Your instructions — Using the records below, find how many lines hold the word "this" and reply with only that number.

Stored dataset items —
+ + + +
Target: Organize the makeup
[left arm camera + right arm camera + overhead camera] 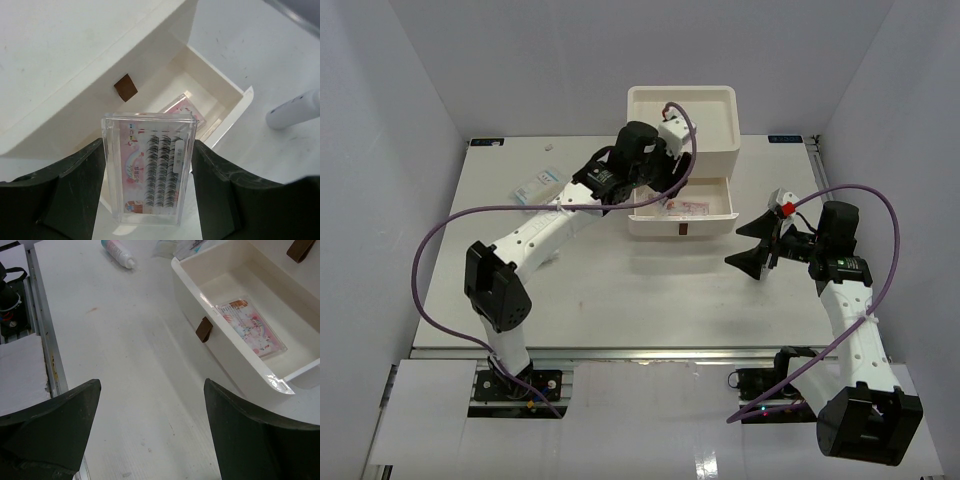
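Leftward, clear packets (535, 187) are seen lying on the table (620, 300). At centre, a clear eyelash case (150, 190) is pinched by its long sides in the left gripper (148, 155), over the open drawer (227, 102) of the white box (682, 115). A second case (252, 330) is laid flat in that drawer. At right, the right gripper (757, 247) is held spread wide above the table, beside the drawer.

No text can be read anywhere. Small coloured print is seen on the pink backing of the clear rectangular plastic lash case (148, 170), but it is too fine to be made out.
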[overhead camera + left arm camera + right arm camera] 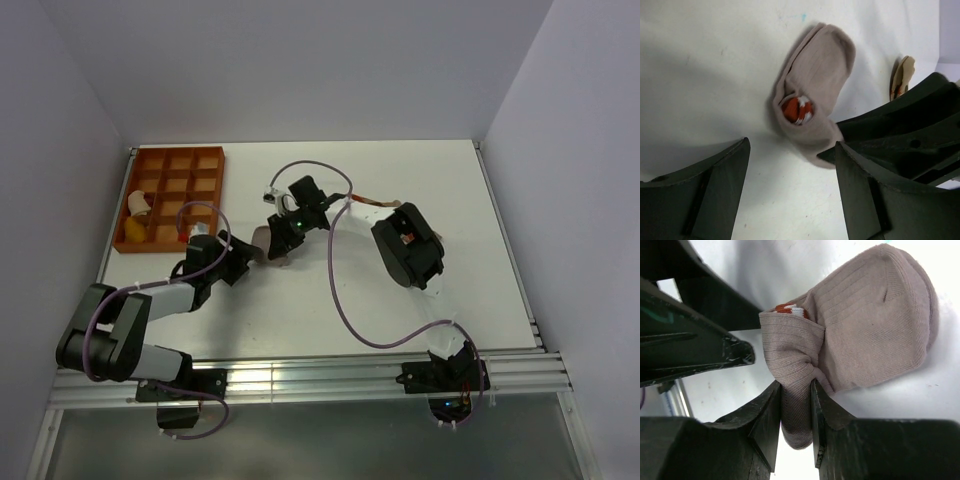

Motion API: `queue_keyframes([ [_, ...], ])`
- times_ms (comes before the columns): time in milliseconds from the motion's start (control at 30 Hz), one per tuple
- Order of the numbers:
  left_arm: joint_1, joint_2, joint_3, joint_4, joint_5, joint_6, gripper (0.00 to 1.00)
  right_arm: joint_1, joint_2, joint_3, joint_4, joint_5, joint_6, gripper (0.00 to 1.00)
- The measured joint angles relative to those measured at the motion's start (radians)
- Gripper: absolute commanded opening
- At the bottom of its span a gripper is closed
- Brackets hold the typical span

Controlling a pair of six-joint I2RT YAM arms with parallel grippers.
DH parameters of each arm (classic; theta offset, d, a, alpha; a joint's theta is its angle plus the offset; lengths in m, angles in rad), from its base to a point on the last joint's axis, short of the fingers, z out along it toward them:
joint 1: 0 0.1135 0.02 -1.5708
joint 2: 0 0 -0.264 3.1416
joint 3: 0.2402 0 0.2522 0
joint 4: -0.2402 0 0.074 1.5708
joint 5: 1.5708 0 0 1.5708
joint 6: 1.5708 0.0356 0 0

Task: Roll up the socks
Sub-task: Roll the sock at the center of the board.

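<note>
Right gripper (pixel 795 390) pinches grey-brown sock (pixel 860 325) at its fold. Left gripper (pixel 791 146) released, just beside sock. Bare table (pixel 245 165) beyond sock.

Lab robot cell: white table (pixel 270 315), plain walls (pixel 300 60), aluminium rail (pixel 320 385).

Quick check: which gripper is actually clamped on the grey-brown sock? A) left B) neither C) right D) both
C: the right wrist view shows the right gripper pinching a fold of the grey-brown sock, while the left gripper stands open and grips nothing.
</note>
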Motion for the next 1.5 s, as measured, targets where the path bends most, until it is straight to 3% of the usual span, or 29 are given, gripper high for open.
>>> queue_keyframes([
  [300, -0.005, 0.117, 0.0, 0.187, 0.01, -0.046, 0.69, 0.0, 0.037, 0.03, -0.019, -0.085, 0.037, 0.0],
  [633, -0.011, 0.152, 0.009, 0.208, 0.011, -0.027, 0.6, -0.003, 0.053, 0.035, -0.019, -0.142, 0.07, 0.0],
  [967, -0.059, 0.281, 0.131, 0.208, 0.063, 0.035, 0.5, -0.04, 0.039, -0.052, 0.034, -0.209, 0.131, 0.0],
  [1267, -0.081, 0.275, 0.149, 0.176, 0.098, 0.069, 0.61, -0.074, 0.003, -0.177, 0.166, -0.256, 0.233, 0.0],
  [1500, -0.081, 0.27, 0.149, 0.171, 0.115, 0.088, 0.59, -0.086, 0.003, -0.176, 0.161, -0.252, 0.281, 0.0],
])
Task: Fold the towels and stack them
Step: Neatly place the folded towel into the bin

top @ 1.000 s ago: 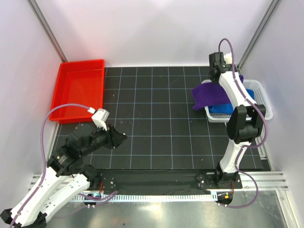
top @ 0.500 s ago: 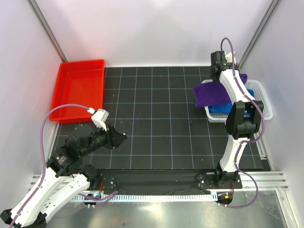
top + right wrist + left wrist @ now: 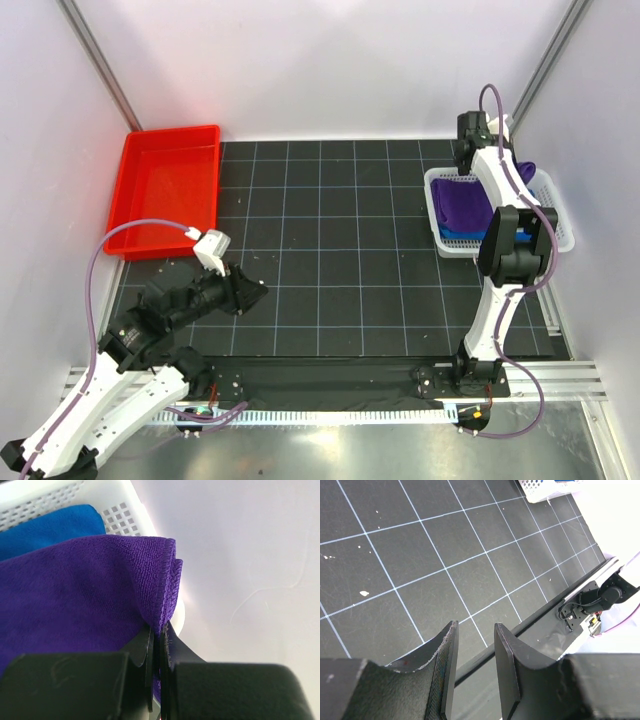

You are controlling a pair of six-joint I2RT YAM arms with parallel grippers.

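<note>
The deep purple towel (image 3: 463,204) lies bunched in the white mesh basket (image 3: 560,215), on top of the royal blue towel (image 3: 452,236), of which only a strip shows. My right gripper (image 3: 512,166) hangs over the basket's far right side, shut on a folded edge of the purple towel (image 3: 90,595). In the right wrist view the blue towel (image 3: 50,527) sits behind it against the basket wall (image 3: 125,515), and the right gripper (image 3: 159,630) pinches the purple hem. My left gripper (image 3: 255,289) hovers low over the black mat at the near left. The left gripper (image 3: 474,630) is open and holds nothing.
A red plastic tray (image 3: 165,190) sits at the far left corner of the gridded mat. White walls stand close behind and beside the basket. The basket's corner (image 3: 545,490) shows at the top of the left wrist view, and the right arm's base (image 3: 590,605) at its right.
My right gripper has carried the purple towel to the right, from draping over the basket's left rim onto the mat to lying inside the basket. The left arm has not moved.
</note>
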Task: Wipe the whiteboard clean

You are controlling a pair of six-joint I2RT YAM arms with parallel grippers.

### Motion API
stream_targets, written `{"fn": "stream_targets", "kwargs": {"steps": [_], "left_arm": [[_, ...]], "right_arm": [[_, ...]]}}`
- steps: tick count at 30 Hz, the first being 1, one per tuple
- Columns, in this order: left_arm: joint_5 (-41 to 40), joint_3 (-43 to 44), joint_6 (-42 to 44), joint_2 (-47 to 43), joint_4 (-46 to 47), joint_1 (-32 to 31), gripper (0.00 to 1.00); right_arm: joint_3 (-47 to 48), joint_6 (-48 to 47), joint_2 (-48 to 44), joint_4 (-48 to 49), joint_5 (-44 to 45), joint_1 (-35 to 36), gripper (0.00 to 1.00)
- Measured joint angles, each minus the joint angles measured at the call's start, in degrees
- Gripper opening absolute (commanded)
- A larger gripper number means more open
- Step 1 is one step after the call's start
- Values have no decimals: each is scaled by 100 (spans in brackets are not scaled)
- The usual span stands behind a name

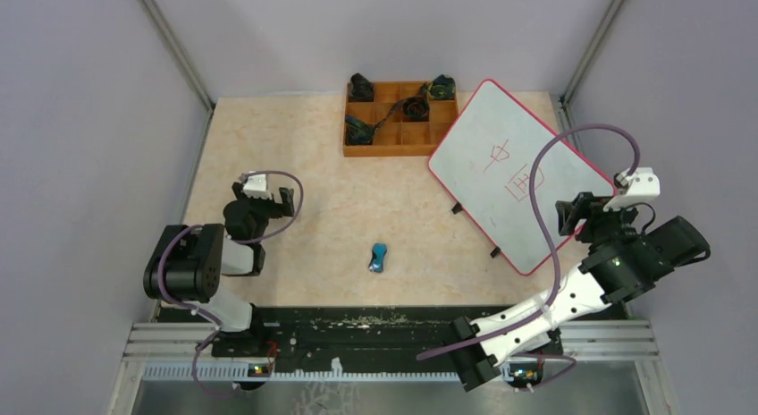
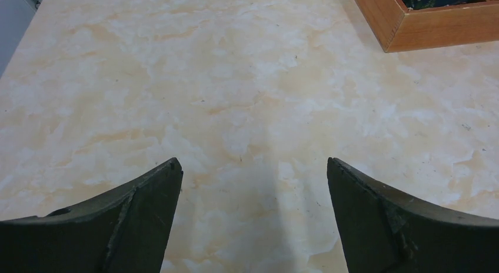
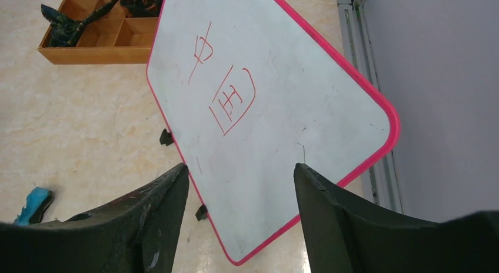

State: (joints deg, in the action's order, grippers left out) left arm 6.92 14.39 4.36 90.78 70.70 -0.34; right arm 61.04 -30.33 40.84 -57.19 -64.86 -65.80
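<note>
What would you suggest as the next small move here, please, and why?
Probably move the left gripper toward the small blue object, likely an eraser: the whiteboard bears red marks, both grippers are open and empty, and the left is nearer it than the right gripper.

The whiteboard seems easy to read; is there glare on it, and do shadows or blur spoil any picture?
Top external view: even light, no glare on the whiteboard, its red marks readable. Right wrist view: the marks are crisp; the right fingers stand dark against the bright board. Left wrist view: a faint grey shadow lies on the table between the left fingers.
</note>
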Motion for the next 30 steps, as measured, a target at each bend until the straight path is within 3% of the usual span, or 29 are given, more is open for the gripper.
{"fn": "stream_targets", "kwargs": {"steps": [3, 6, 8, 11, 12, 15, 19, 22, 30], "left_arm": [[-11, 0, 7, 0, 2, -4, 80], [-20, 0, 20, 0, 2, -7, 55], [-57, 15, 31, -7, -66, -28, 30], [-94, 369, 90, -129, -872, -131, 3], [-90, 581, 68, -181, -1224, -166, 0], [118, 1558, -116, -304, -2559, -243, 1], [1088, 2806, -634, -227, -3965, -278, 1], [1582, 3611, -879, 24, -5038, -435, 13], [1270, 4446, -887, 92, -7399, -1937, 30]], "right_arm": [[-2, -74, -26, -70, -37, 0, 76], [-61, -50, -170, -44, -48, 0, 78], [-70, -4, -306, -2, -52, 0, 78], [-68, 52, -422, 63, -66, 0, 78], [-66, 55, -420, 63, -72, 0, 78], [-52, 57, -337, 46, -81, 0, 77], [118, 33, -114, -59, -85, 0, 77], [179, 2, -55, -81, -76, 0, 77], [179, 13, -31, -92, -101, 0, 77]]}}
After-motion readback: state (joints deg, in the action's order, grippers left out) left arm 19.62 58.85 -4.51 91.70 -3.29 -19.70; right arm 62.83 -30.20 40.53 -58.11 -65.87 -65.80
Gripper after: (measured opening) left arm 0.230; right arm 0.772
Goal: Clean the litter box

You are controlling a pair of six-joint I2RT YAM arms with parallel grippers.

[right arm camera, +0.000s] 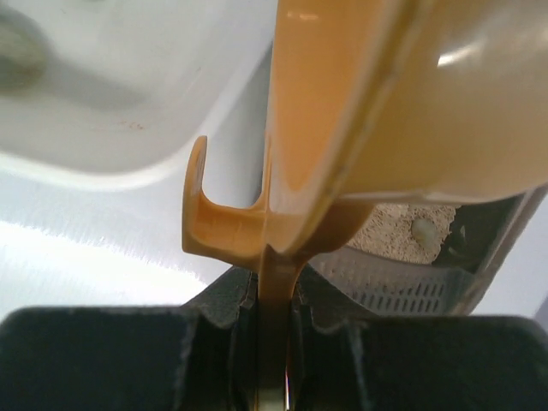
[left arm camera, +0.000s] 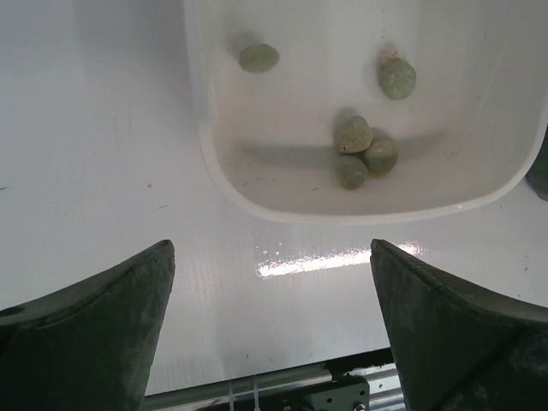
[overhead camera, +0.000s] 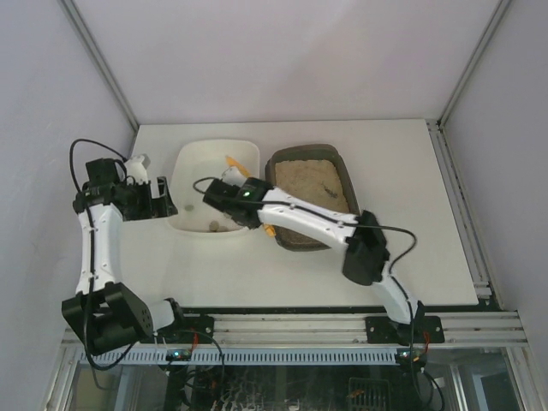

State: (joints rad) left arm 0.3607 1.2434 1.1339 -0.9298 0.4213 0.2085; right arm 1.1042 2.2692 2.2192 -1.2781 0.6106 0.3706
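Observation:
The litter box [overhead camera: 301, 151], a dark tray of tan litter, lies right of a white tray [overhead camera: 193, 151]. My right gripper [overhead camera: 227, 177] reaches over the white tray's right side. It is shut on the thin handle of an orange scoop [right arm camera: 295, 154], held edge-on between the fingers [right arm camera: 227, 304]. Behind the scoop I see the litter [right arm camera: 390, 229] and one pale lump [right arm camera: 422, 228] in it. The scoop's tip [overhead camera: 231, 160] pokes out above the white tray. My left gripper [left arm camera: 272, 247] stands open over bare table, left of the white tray, holding nothing.
The white tray [left arm camera: 282, 214] holds several grey-green lumps [left arm camera: 353, 134]. The table's near edge and the metal rail [left arm camera: 282, 390] lie just below my left fingers. The right arm [overhead camera: 317, 223] crosses the litter box's front left corner.

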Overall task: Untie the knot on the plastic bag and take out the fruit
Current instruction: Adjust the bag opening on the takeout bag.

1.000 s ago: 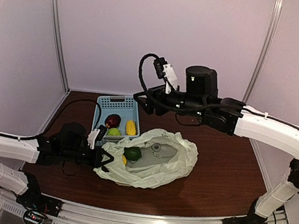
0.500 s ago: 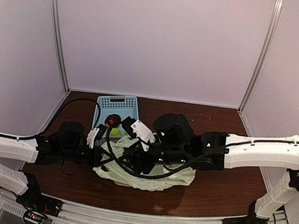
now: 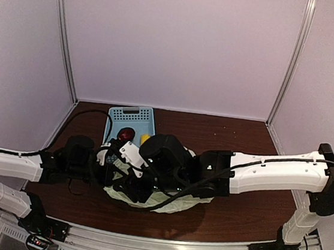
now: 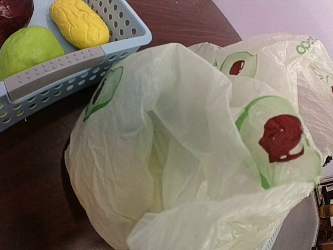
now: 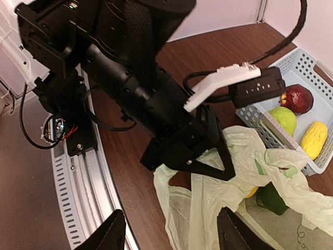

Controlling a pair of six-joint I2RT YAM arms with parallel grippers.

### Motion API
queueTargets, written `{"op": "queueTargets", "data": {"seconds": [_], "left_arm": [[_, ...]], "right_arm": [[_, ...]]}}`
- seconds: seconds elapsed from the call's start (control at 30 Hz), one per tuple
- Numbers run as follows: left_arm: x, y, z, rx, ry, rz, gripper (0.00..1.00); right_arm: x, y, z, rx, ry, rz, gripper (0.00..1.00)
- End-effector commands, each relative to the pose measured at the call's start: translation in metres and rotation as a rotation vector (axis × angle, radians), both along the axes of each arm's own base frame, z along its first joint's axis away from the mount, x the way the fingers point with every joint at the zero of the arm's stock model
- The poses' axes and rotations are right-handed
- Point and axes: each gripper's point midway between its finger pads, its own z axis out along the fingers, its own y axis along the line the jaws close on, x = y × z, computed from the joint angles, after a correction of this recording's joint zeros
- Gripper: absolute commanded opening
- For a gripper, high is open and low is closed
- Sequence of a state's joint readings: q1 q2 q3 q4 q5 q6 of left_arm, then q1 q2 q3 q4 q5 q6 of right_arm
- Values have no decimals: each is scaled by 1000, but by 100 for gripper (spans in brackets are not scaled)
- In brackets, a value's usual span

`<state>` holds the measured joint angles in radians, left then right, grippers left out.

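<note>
Toward the near left of the table (image 5: 197, 57), the plastic bag (image 5: 208, 208) lies with its mouth open and no knot to be seen, so the untying looks done. Three pieces of the fruit already sit in the blue basket (image 4: 57, 70) just beyond the bag: a dark red one (image 5: 296, 98), a green one (image 5: 282, 119) and a yellow one (image 5: 315, 138). Left inside the bag are a dark green piece (image 5: 271, 199) and a sliver of yellow (image 5: 252, 191) beside it, so by my count two are yet to come out. From the left, the left gripper (image 5: 221, 169) appears to pinch the bag's rim with its fingers closed, holding the mouth up. Above the bag's near left part, the right gripper (image 5: 174, 232) hangs with its fingers spread wide and holding nothing.
</note>
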<state>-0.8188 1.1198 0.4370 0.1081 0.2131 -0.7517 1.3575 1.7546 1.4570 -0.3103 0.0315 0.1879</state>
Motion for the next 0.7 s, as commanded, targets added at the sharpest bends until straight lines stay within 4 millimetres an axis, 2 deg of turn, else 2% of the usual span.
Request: {"op": "queueTargets", "data": {"seconds": [0.0,0.13,0.3,0.47,0.6,0.67], "left_arm": [[3,0,6,-31,-18,6,0],[2,0,8,-36,-22,5,0],[2,1,9,-41,-24,12,0],[1,3,9,-44,-24,16,0],[1,2,10,-47,-24,15,0],[1,3,10,-45,-25,18,0]], "right_arm": [[-14,17,28,65,-26,16,61],[-17,22,30,93,-17,15,61],[-10,18,-11,26,15,-40,59],[13,-6,-42,-42,18,-126,57],[33,-38,-72,-139,1,-204,55],[42,-53,-78,-168,-7,-235,55]]}}
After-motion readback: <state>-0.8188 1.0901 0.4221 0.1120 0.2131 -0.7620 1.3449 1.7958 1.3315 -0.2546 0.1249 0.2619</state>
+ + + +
Task solution — 2